### DIRECTIONS
Take the material below from its first line through the line containing "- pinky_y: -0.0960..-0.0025" and, please, write those lines again exactly.

***** GIVEN INFORMATION *****

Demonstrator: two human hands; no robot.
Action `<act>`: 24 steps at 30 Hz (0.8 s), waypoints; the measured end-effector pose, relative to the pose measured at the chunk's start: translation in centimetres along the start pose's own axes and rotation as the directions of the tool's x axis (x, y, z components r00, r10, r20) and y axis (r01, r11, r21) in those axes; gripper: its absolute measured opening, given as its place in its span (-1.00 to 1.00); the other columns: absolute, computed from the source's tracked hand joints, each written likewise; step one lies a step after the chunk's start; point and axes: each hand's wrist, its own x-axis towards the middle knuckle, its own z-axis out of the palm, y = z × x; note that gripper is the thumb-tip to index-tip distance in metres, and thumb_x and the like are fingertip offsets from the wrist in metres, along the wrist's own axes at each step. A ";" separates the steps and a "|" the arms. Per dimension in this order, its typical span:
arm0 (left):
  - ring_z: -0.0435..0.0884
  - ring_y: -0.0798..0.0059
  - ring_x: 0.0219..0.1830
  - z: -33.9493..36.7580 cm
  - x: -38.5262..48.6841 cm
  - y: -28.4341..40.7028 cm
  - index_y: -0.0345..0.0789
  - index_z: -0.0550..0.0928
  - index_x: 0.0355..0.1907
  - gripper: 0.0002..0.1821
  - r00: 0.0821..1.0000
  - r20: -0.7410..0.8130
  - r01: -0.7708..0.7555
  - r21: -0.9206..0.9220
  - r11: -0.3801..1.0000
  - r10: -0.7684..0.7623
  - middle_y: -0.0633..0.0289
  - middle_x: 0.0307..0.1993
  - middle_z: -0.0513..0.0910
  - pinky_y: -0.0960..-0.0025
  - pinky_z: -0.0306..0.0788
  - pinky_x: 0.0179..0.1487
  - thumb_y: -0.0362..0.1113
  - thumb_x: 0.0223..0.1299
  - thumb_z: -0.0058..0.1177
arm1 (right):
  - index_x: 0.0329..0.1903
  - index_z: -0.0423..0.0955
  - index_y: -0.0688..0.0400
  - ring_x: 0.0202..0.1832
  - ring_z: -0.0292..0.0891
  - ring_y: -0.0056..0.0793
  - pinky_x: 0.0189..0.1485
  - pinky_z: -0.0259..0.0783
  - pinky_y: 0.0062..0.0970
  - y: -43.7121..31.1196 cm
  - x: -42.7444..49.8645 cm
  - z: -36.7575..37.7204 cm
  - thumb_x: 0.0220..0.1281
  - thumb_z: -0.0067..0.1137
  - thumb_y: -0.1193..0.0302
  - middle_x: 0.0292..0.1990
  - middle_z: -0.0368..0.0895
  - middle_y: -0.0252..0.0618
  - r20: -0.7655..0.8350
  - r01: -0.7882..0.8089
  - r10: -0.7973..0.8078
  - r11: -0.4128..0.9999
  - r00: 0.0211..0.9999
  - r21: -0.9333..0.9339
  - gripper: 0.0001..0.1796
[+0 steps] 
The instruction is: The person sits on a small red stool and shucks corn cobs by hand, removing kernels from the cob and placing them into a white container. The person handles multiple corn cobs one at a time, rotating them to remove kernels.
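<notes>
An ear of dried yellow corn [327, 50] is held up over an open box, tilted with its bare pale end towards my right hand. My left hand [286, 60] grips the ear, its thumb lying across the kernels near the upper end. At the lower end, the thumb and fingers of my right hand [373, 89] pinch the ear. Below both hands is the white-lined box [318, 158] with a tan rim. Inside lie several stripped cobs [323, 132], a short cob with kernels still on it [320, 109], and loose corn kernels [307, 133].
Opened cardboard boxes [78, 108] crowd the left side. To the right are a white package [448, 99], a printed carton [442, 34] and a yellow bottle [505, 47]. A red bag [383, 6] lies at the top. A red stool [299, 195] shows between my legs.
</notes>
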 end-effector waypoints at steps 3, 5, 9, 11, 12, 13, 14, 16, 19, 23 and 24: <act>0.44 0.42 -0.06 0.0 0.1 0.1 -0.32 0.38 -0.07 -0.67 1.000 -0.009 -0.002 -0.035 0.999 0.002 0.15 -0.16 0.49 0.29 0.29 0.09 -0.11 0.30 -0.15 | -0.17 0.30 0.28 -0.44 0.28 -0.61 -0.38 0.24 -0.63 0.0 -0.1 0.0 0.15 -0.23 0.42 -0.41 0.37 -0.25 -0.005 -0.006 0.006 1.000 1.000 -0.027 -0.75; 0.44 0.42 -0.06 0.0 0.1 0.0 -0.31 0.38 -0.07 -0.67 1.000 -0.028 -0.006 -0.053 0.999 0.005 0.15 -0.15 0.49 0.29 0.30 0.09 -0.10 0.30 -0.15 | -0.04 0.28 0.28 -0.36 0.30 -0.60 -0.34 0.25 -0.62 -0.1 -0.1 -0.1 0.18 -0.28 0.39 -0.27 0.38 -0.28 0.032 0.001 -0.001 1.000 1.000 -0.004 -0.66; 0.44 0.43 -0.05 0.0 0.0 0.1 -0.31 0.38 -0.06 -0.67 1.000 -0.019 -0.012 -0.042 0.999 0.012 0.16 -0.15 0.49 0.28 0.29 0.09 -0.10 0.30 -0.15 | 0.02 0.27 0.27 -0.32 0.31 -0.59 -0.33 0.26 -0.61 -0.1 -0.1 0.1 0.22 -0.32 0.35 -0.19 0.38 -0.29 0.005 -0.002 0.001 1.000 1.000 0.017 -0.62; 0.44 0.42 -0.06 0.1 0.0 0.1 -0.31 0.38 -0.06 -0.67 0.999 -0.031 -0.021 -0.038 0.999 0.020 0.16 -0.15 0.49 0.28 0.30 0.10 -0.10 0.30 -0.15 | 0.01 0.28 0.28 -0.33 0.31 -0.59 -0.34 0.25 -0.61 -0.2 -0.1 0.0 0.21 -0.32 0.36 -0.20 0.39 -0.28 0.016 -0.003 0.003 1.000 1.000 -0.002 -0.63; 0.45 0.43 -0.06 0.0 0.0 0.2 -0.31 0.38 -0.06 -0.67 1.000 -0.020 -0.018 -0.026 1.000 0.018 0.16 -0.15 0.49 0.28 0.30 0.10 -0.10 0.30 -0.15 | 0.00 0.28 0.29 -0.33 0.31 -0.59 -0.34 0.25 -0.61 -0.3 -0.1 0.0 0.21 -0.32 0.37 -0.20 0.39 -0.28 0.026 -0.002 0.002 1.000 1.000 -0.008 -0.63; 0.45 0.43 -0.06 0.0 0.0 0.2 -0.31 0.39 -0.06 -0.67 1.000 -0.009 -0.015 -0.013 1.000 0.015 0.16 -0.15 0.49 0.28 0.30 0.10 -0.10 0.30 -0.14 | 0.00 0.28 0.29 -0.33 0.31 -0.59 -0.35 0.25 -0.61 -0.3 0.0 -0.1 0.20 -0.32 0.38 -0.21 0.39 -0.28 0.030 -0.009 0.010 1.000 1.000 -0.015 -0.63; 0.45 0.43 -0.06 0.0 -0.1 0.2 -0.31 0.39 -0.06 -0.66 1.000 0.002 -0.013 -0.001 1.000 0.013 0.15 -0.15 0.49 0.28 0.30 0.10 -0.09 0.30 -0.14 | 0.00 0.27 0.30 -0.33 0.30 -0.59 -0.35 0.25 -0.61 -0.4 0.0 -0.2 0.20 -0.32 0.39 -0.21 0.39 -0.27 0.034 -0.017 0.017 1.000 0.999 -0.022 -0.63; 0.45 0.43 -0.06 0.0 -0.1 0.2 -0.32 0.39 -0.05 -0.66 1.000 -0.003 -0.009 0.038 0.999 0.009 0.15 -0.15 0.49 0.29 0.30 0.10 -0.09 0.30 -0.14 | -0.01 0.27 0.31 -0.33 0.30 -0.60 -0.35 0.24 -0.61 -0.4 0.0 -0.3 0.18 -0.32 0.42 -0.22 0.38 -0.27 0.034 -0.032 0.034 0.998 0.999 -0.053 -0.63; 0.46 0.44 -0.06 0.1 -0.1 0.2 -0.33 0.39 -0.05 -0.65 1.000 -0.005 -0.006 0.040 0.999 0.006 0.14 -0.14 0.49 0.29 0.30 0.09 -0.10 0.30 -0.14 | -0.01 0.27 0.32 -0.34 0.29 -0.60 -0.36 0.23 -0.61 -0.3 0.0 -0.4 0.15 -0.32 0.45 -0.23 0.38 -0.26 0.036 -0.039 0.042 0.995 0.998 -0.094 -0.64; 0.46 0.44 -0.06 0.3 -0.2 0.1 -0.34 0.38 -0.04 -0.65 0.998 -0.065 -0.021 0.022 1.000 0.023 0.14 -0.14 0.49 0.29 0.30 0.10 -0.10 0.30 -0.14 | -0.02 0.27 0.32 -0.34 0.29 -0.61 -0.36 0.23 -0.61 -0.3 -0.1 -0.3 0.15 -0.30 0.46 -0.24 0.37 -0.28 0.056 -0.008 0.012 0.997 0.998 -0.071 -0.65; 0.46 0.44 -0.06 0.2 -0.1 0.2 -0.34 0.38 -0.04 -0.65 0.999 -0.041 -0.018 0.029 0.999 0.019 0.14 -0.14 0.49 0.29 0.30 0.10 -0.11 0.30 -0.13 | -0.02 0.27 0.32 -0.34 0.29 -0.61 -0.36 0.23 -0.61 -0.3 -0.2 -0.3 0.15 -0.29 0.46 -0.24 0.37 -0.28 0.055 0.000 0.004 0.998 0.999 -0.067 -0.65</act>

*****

### ANSWER FOR THIS EXERCISE
Demonstrator: two human hands; no robot.
Action `<act>`: 24 steps at 30 Hz (0.8 s), waypoints; the measured end-effector pose, relative to the pose measured at the chunk's start: translation in centimetres along the start pose's own axes and rotation as the directions of the tool's x axis (x, y, z components r00, r10, r20) and y axis (r01, r11, r21) in those axes; gripper: its absolute measured opening, given as its place in its span (-1.00 to 1.00); the other columns: absolute, computed from the source's tracked hand joints, each written likewise; step one lies a step after the chunk's start; point and axes: each hand's wrist, its own x-axis towards the middle knuckle, its own z-axis out of the palm, y = z × x; note that gripper is the thumb-tip to index-tip distance in metres, and thumb_x and the like are fingertip offsets from the wrist in metres, along the wrist's own axes at each step. A ";" separates the steps and a "|" the arms. Per dimension in this order, its typical span:
arm0 (left):
  - ring_z: -0.0435..0.0884
  - ring_y: -0.0798..0.0059
  - ring_x: 0.0219..0.1830
  - z: -33.9493..36.7580 cm
  - x: -38.5262..48.6841 cm
  - y: -28.4341..40.7028 cm
  - index_y: -0.0345..0.0789
  - index_z: -0.0550..0.0928
  - index_x: 0.0355..0.1907
  - gripper: 0.0002..0.1821
  - r00: 0.0821..1.0000
  - r20: -0.7410..0.8130
  - r01: -0.7708..0.7555
  - r21: -0.9206..0.9220
  - r11: -0.3801..1.0000
  - r10: -0.7684..0.7623
  - middle_y: -0.0633..0.0289
  - middle_x: 0.0307..0.1993
  - middle_z: -0.0513..0.0910
  - pinky_y: -0.0960..-0.0025

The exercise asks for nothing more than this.